* _WHAT TO DO_
Repeat exactly, and only, the lines below starting at the line that contains "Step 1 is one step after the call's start" and ending at the line that contains "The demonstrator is", inclusive of both.

* _DATASET SECTION_
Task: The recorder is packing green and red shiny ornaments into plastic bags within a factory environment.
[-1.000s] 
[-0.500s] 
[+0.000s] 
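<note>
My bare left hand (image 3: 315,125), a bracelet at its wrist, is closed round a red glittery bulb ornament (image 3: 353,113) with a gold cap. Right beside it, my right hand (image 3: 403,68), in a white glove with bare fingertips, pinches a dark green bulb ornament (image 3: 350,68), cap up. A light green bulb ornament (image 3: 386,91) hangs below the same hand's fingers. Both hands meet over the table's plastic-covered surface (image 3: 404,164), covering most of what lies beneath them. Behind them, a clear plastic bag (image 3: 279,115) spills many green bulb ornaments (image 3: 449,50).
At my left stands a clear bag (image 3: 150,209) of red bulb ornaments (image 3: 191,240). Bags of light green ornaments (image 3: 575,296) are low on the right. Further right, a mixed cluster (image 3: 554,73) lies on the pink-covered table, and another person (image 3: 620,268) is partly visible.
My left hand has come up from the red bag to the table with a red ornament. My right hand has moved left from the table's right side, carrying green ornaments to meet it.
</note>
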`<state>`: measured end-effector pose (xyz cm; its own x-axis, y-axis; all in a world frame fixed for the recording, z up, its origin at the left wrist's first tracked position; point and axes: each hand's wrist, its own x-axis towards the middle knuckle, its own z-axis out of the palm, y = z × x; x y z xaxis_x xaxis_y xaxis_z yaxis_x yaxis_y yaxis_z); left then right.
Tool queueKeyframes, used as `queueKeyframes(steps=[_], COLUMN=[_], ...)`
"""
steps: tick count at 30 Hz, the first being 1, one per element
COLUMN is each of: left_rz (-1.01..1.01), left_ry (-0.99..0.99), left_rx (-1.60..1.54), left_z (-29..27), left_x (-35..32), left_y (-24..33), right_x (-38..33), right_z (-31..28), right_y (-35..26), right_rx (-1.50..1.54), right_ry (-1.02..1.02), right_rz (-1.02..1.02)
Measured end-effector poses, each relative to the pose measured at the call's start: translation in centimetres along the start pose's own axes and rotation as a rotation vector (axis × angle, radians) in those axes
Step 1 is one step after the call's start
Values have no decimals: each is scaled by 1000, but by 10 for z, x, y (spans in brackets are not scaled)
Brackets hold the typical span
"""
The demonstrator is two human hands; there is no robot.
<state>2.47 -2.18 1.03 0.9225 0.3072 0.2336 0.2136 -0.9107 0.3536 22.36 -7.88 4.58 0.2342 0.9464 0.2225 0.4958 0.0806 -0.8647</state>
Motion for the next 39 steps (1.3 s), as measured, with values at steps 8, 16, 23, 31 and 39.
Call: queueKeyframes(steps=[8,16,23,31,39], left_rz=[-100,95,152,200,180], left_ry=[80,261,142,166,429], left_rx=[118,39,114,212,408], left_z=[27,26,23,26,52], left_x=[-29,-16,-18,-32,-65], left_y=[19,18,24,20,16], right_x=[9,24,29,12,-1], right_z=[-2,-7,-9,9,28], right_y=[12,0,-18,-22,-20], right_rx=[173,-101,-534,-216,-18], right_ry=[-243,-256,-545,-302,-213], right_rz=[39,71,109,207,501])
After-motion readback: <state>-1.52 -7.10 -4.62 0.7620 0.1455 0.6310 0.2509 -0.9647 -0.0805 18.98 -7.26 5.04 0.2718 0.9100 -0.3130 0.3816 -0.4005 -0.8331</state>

* _THE ANSWER_
Step 1 is one step after the call's start
Values have no decimals: each is scaled by 1000, but by 10 for z, x, y (spans in brackets are not scaled)
Brackets hold the typical span
"""
The demonstrator is two human hands; there is no robot.

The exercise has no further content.